From 1998 to 2015, he says GAR customers marketed 72,000 head through U.S. Premium Beef, receiving premiums totaling $6,264,802 above cash market values.

“The beef industry is simple,” he says. “Have a herd health program and nutrition system to allow cattle succeed.”

5 Utilize BQA and animal husbandry practices

When it comes to herd health, Dan Thomson, DVM, Kansas State University, says he often hears a particular drug “doesn’t work anymore.”

“Drugs don’t just quick working,” he says. “An antibiotic is a tool that kills the bacteria and gives the animal an opportunity to heal itself. About 10% of animals that are sick die regardless of which medication is used.”

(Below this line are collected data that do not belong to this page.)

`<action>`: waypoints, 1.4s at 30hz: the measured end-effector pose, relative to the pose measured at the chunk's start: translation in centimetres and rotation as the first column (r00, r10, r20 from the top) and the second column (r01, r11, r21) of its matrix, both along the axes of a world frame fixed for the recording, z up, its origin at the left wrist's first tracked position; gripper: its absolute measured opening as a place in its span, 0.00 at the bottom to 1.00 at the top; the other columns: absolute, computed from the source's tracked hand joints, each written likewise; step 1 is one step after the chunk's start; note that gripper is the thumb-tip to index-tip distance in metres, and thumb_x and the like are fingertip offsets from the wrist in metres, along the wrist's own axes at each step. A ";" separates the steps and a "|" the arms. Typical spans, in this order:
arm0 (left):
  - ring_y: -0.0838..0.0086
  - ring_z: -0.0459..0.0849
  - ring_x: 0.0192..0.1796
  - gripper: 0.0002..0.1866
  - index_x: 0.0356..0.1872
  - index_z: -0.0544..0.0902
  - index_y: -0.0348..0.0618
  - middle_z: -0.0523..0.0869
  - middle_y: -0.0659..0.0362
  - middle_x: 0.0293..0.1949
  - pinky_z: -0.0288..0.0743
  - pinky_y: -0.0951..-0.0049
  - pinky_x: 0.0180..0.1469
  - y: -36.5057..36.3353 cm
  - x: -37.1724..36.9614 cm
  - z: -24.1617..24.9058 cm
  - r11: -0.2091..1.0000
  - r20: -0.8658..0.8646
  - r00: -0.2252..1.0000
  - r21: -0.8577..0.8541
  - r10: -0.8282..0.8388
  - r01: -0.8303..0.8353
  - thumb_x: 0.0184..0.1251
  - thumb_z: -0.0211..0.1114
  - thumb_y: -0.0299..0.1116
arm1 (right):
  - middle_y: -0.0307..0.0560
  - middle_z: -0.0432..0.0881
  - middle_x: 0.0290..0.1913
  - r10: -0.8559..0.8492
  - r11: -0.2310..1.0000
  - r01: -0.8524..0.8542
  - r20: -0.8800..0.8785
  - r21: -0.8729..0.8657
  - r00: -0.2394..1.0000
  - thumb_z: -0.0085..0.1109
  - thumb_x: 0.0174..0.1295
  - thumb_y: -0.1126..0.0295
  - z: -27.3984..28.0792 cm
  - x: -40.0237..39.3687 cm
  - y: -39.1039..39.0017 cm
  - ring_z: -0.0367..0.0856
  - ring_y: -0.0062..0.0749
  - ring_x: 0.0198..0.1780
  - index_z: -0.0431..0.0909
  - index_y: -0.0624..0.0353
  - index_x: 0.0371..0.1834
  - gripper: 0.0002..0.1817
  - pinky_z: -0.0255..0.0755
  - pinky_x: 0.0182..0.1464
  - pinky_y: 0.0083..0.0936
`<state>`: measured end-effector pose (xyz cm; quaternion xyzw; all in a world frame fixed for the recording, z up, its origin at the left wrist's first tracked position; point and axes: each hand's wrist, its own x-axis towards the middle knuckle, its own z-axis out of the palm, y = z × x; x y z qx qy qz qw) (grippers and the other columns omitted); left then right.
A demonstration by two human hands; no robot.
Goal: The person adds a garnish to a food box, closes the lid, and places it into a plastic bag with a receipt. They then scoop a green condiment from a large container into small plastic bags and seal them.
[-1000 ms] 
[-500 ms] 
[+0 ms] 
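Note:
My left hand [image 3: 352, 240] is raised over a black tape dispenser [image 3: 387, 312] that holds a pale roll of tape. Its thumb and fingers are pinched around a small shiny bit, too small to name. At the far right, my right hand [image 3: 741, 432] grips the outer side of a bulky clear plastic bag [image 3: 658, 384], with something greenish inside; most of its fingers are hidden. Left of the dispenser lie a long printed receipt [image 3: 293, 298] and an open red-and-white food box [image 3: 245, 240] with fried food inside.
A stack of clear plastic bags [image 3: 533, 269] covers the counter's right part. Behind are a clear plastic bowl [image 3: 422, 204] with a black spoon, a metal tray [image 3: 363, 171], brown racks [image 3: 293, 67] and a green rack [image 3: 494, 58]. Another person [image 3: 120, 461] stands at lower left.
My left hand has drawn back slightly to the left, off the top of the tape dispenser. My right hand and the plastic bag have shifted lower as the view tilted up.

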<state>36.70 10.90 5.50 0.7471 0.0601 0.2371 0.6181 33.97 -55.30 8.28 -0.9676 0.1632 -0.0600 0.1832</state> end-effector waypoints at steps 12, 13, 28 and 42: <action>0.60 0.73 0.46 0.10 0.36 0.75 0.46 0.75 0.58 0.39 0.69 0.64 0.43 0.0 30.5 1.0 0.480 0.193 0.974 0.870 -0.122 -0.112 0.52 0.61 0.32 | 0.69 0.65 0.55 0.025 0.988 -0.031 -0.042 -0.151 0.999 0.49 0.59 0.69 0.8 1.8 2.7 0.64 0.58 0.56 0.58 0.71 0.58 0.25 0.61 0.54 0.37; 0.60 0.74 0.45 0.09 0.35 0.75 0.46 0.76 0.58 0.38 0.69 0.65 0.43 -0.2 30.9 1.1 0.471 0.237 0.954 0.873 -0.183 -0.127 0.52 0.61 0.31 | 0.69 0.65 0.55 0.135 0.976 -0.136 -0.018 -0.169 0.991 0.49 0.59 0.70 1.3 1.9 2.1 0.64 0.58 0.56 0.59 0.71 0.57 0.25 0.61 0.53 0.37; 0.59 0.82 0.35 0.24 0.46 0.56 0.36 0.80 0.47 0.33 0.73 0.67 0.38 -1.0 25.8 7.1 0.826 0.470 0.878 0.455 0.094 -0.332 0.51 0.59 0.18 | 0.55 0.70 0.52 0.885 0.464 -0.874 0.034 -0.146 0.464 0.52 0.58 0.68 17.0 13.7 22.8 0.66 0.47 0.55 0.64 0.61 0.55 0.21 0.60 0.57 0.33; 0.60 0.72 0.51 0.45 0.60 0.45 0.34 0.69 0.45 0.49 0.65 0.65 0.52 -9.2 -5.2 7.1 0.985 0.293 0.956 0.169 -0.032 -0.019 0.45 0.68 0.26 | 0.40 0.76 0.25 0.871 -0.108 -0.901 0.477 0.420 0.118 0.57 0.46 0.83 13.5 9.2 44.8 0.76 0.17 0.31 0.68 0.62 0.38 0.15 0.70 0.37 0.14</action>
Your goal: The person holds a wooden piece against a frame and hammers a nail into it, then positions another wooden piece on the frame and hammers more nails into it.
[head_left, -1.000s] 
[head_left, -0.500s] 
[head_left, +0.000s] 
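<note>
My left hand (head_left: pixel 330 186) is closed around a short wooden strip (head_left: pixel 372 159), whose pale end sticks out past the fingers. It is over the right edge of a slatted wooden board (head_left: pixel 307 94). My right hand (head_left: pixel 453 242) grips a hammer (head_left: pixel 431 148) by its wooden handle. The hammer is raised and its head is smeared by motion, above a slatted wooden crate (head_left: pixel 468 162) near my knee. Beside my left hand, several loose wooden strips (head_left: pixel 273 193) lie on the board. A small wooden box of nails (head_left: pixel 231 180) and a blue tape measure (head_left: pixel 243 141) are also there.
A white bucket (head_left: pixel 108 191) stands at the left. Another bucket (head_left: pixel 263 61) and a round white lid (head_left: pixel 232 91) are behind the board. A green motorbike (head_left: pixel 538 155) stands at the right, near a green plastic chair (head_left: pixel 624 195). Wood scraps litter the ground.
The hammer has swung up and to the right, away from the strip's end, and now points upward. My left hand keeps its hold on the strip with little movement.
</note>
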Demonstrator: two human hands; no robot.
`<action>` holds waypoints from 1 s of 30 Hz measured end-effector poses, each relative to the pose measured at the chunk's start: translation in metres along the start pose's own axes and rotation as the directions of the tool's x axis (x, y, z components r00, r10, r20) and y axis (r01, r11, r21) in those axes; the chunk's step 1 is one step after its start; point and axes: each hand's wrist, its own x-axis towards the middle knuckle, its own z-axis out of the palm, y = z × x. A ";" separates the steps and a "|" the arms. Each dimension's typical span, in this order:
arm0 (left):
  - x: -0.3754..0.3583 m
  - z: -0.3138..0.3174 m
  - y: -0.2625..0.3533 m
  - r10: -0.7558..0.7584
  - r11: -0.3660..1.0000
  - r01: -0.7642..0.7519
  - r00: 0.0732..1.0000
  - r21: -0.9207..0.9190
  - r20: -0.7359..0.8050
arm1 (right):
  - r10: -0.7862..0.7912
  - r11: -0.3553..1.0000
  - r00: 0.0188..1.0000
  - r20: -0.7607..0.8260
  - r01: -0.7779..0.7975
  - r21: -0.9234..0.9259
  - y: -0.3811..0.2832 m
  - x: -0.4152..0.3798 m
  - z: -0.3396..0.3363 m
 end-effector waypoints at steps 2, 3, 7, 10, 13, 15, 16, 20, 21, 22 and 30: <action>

“Preconditioning might be the No. 1 thing in the animal welfare discussion moving forward,” he says. Thomson also led attendees in their Beef Quality Assurance certification.

With consumer perceptions of antibiotic use at an all-time low, he adds, “use of medically important antibiotics for food producing animals should be limited to those uses that include veterinary oversite or consultation.”

Developing a close relationship and treatment protocols with your veterinarian is important, especially with the Food and Drug Administration’s Veterinary Feed Directive that will go into effect Jan. 1, 2017.